Four years ago, when producers Abigail Disney, Pamela Hogan, and Gini Reticker hatched the idea for Women, War, and Peace, the five-part documentary series currently airing on PBS, they couldn’t possibly have predicted quite how perfect their timing would be. Just three days before the first episode premiered, one of their real-life heroines, Leymah Gbowee, was among three women to win the Nobel Peace Prize for her work shepherding peace into a war-ravaged region of sub-Saharan Africa.
Fittingly, it was Gbowee who inspired the series itself. Disney was in the midst of making Pray the Devil Back to Hell, her award-winning documentary—and second episode of the PBS series—about the group of Liberian women, led by Gbowee, whose peaceful protests helped bring about the end of a 15-year civil war, ushered the brutal dictator Charles Taylor out of power, and paved the way for Ellen Johnson Sirleaf—one of the other recipients of this year’s Nobel—to take the helm as Africa’s first female head of state.
As Disney was putting the film together, she was stunned by the dearth of footage documenting the women’s extraordinary efforts. (There was, of course, no shortage of film showing combat and warlords.) Hogan, meanwhile, was simultaneously struck by the realization that in the seven seasons that she’d been producing PBS’s Wide Angle, an award-winning show focused on international news, virtually every story that aired that had to do with war had focused on men almost exclusively. The resulting collaboration proved truly prescient.
Not only did Gbowee just win the Nobel Prize, but the series also comes on the heels of a slew of watershed moments for women. Last month, Brazilian president Dilma Rousseff became the first woman to open the United Nations General Assembly. And just a week earlier, Secretary of State Hillary Clinton chaired the first-ever Asia-Pacific Economic Cooperation High-Level Policy Dialogue on Women and the Economy. Her main message? That female empowerment and inclusion—both politically and economically—lead to stronger economies, less warfare, and greater political stability.
It’s all part of a larger push, one that seems to be gaining traction, to encourage world leaders—particularly the ones leading those nations emerging from the Arab Spring—to take the role of women, both during times of war and times of peace, seriously. With that in mind, there might be no better time for a series of this kind. We are introduced not only to Gbowee and the women of Liberia, but also to Bosnian women who banded together to testify about being raped by Serbian forces—collectively breaking a societal taboo, and securing a judicial triumph that in turn led to new international laws on the use of sexual violence in warfare; Afghan women crusading on behalf of their compatriots to ensure that what rights they’ve secured aren’t lost altogether; and a pair of Colombian trailblazers fighting a violent battle over the rights to their land.

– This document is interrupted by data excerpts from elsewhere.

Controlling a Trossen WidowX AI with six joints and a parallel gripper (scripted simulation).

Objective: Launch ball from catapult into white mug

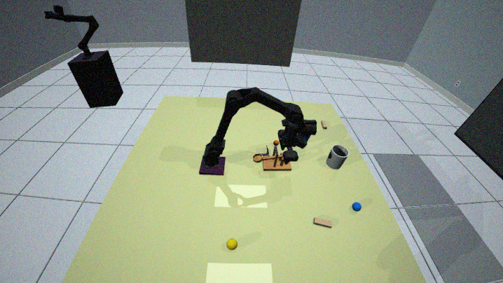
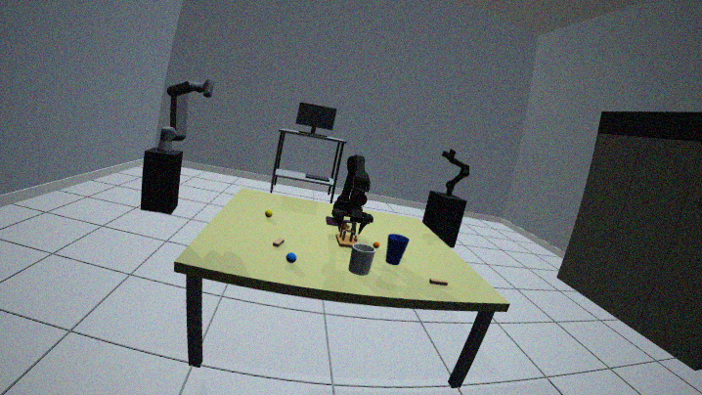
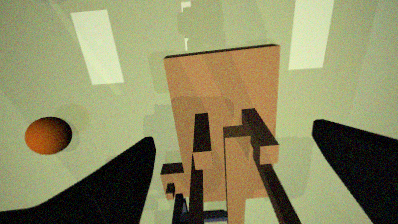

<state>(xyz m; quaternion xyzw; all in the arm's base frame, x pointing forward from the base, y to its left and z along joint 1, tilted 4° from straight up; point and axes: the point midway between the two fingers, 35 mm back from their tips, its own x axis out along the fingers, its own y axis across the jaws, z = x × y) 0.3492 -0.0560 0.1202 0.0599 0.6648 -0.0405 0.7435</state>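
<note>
The wooden catapult (image 1: 277, 164) (image 2: 346, 239) (image 3: 225, 85) stands on the yellow table (image 1: 140, 211) (image 2: 236, 236), with its spoon (image 1: 258, 157) pointing away from the white mug (image 1: 337, 156) (image 2: 362, 258). The mug stands upright a short way off. My gripper (image 1: 278, 154) (image 2: 351, 227) (image 3: 232, 135) is open and empty, with its fingers spread on either side of the catapult's frame, just above it. A small orange ball (image 1: 276, 142) (image 2: 376, 243) (image 3: 48, 135) lies on the table beside the catapult, outside my fingers.
A blue cup (image 2: 396, 248) stands near the mug. A blue ball (image 1: 356, 206) (image 2: 290, 256), a yellow ball (image 1: 231, 243) (image 2: 268, 213) and two wooden blocks (image 1: 322, 222) (image 1: 324, 124) lie scattered on the table. My arm's base (image 1: 211, 165) is left of the catapult.
</note>
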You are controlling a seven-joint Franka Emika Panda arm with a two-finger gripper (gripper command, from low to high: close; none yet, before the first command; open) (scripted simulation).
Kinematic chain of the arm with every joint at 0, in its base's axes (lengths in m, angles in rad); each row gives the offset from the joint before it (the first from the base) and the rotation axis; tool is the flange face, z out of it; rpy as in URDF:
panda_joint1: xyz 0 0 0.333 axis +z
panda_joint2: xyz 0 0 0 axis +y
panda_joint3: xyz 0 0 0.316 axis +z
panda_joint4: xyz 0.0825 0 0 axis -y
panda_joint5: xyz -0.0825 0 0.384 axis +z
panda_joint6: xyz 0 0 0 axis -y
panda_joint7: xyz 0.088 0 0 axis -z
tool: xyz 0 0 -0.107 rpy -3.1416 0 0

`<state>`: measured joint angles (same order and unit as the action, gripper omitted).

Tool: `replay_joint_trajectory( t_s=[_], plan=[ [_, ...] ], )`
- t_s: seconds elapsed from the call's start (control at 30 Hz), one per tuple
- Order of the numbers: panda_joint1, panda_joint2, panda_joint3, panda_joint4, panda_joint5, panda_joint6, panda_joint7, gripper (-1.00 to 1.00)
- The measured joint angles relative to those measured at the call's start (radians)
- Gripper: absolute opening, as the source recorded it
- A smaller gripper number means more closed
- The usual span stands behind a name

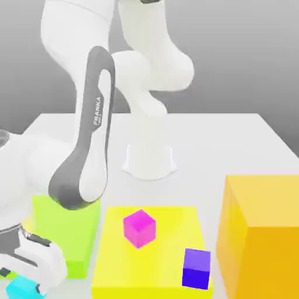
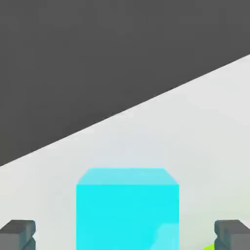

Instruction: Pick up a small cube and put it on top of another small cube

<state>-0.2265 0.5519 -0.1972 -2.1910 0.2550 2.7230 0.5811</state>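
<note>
The pincer (image 2: 125, 234) is down low at the surface's (image 1: 233, 140) near corner on the exterior view's left, and the small cyan cube (image 2: 127, 210) sits squarely between its fingertips (image 2: 18, 233), gaps showing on both sides, so the jaws are apart and nothing is held yet. Step in hand: the grasp. Best to stay centred on the cube, close evenly on opposite flat faces, then lift straight up clear of the green block (image 1: 64, 233) just beside it before heading for the magenta cube (image 1: 139, 228) or the purple cube (image 1: 196, 268).
</note>
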Motion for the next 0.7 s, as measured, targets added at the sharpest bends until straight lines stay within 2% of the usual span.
replay_joint_trajectory(
  t_s=[0.2, 0.33, 0.7],
  plan=[
    [0.0, 0.001, 0.0, 0.0, 0.0, 0.0, 0.0, -1.0],
    [0.032, -0.122, -0.041, -0.03, -0.049, -0.092, 0.036, -1.0],
    [0.182, -0.513, 0.03, -0.283, -0.153, -0.223, 0.126, -1.0]
  ],
)
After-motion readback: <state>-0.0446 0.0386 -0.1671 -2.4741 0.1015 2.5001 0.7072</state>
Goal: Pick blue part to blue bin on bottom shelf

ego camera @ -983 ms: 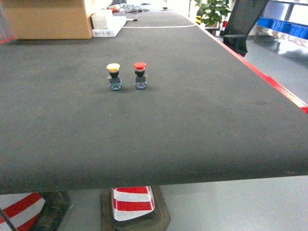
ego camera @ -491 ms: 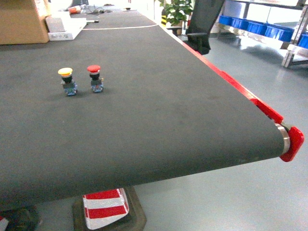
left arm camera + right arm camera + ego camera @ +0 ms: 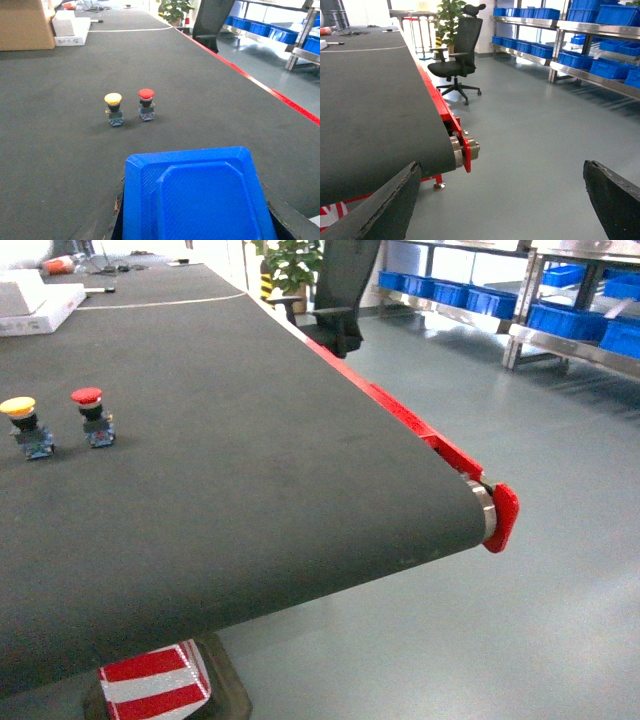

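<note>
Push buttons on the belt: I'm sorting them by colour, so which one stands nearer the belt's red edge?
The red-capped button; the yellow-capped button stands on its far side, further from the red edge.

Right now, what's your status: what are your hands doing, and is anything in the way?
Left end effector carrying blue part. Right end effector open, empty. Blue bins on shelves across the floor, ahead right. Office chair near the route.

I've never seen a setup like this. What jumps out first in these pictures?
A big blue plastic part fills the bottom of the left wrist view, held at the left end effector. Beyond it, two small push buttons stand side by side on the long black belt, one with a yellow cap and one with a red cap. Off to the right, metal shelves carry rows of blue bins.
</note>
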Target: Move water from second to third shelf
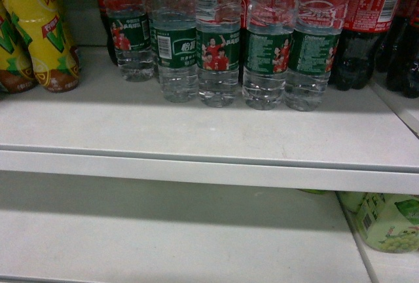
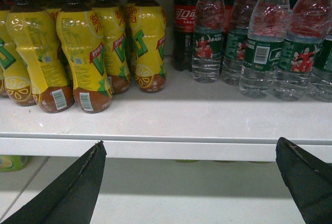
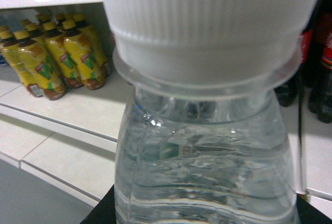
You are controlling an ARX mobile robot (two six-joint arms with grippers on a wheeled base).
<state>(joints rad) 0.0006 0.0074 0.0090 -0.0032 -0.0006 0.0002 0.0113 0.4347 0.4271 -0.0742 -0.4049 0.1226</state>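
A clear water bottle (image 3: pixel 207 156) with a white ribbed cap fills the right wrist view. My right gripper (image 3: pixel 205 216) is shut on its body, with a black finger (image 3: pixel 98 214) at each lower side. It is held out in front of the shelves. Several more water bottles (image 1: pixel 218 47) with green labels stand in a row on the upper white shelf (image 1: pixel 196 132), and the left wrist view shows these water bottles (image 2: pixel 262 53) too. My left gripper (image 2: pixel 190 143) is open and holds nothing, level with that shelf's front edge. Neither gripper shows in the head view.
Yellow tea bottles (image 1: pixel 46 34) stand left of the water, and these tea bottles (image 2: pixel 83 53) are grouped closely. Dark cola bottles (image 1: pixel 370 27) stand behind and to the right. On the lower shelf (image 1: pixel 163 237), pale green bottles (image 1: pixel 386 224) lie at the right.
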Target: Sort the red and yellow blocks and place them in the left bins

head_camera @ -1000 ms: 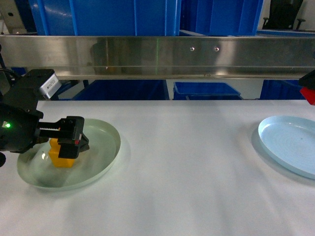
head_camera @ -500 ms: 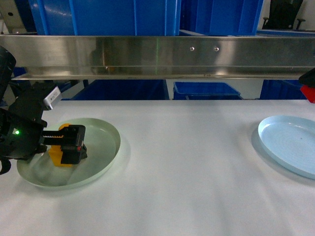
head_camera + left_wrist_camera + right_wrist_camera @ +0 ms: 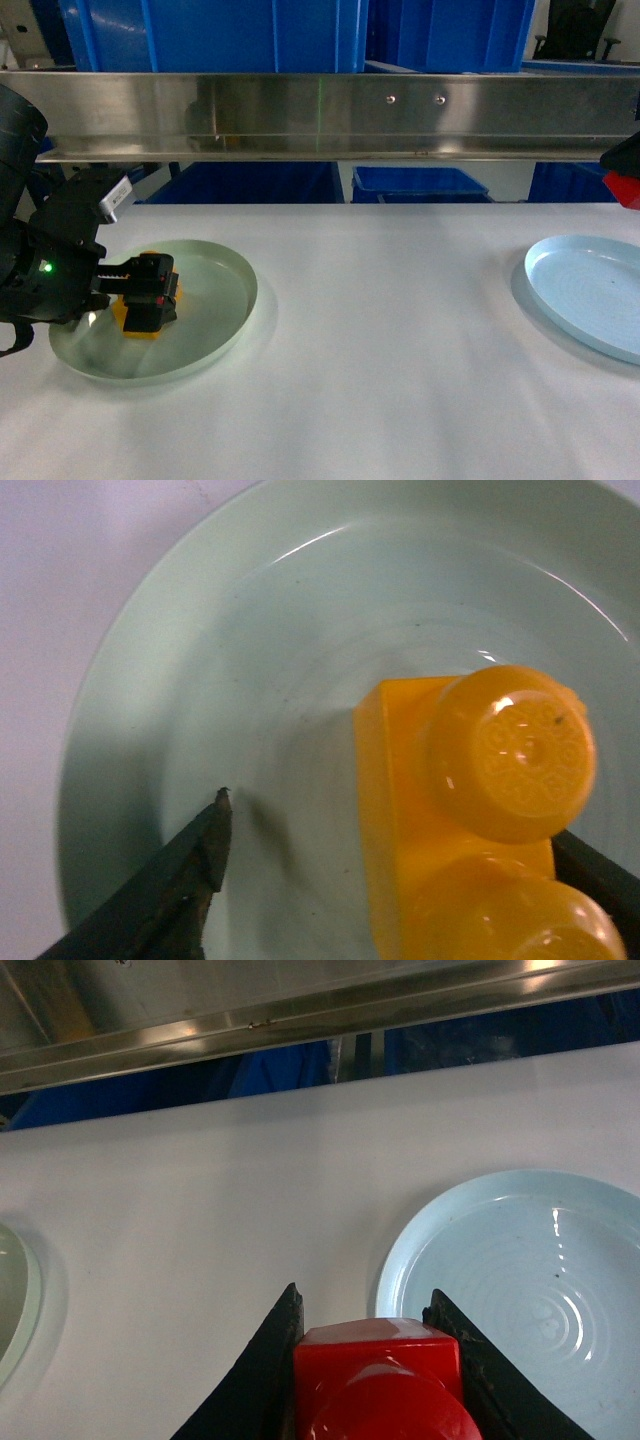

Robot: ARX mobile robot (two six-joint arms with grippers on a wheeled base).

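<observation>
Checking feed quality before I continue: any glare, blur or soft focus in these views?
Head view: sharp, with glare streaks on the steel rail and a faint sheen on the green plate. Left wrist view: yellow block soft and very close, highlights on its studs. Right wrist view: red block slightly blurred, glints on the blue plate.

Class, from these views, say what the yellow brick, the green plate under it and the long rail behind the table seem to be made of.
Yellow brick: glossy moulded plastic, bright highlights on its studs. Pale green plate: smooth, probably plastic or melamine, with soft glare arcs. Rail: brushed steel by its look, mirroring the blue crates.
</observation>
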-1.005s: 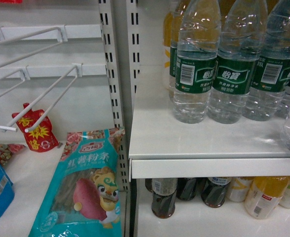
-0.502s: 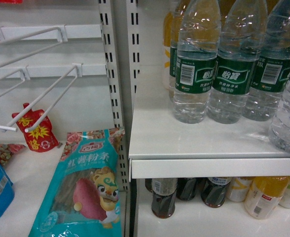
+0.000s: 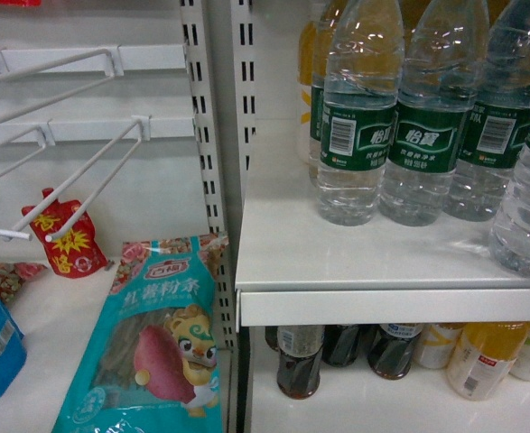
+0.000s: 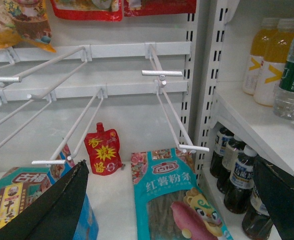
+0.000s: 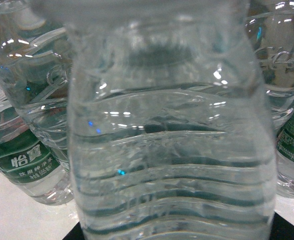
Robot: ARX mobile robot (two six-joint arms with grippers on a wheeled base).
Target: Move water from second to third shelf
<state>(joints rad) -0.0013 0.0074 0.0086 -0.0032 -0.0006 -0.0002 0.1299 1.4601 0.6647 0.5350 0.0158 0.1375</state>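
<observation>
One water bottle (image 3: 526, 207) sits at the right edge of the white shelf (image 3: 337, 262), just beside the row of green-label bottles (image 3: 423, 135). The right wrist view is filled by its ribbed body; right pincer not visible, can't tell if it's clamped. Left pincer (image 4: 172, 200) hangs spread open and empty by the snack hooks (image 4: 172, 100). Risk: neighbours packed close, so a skewed lift could knock them over.

green water bottle labels (image 3: 427, 137) read 怡寶 | teal snack bag (image 3: 153, 343) read 红薯粉条 — red logo too small to read | red pouch (image 3: 66, 239) — yellow signs, unclear
</observation>
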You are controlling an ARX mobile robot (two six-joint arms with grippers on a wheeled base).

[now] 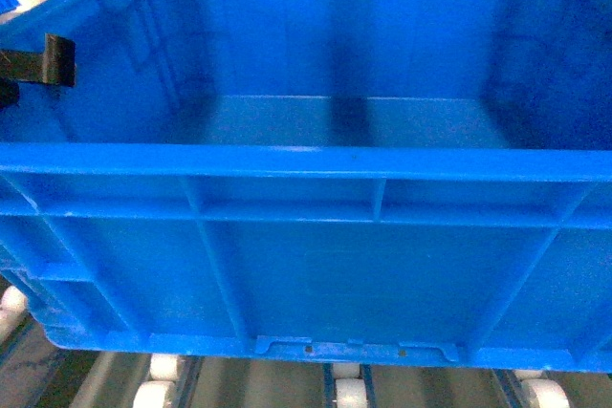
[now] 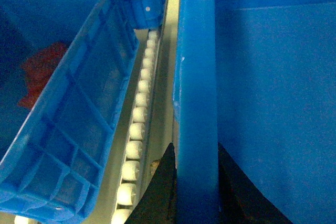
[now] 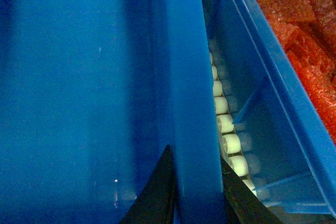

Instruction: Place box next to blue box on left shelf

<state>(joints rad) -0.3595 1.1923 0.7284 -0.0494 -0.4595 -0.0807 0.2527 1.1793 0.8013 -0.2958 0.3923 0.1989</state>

One of the absolute truths that emerge from the series as a whole is that, while for previous generations war may have been a primarily male domain, modern wars are equal opportunists. Instead of being fought by defined armies within a defined space, today’s wars largely are fought by gangs and warlords—not on the battlefield, but in front yards and on sidewalks. As a result, women are suffering more than ever, and are increasingly the targets of sexual violence. But—and it’s this point that both the series’ producers and its subjects hope to drive home—they’re also playing critical roles in establishing peace.
This message was given additional gravitas when the Nobel committee announced the winners of this year’s peace prize. “We cannot achieve democracy and lasting peace in the world unless women obtain the same opportunities as men to influence developments at all levels of society,” Thorbjorn Jagland, a former prime minister of Norway and current head of the Nobel Peace Prize committee remarked in bestowing the honor upon Gbowee, Sirleaf, and Yemeni peace activist Tawakkul Karman. The committee, he said, hoped to send a message that might “help bring an end to the suppression of women that still occurs in many countries.” PBS, it seems, hopes to help with that.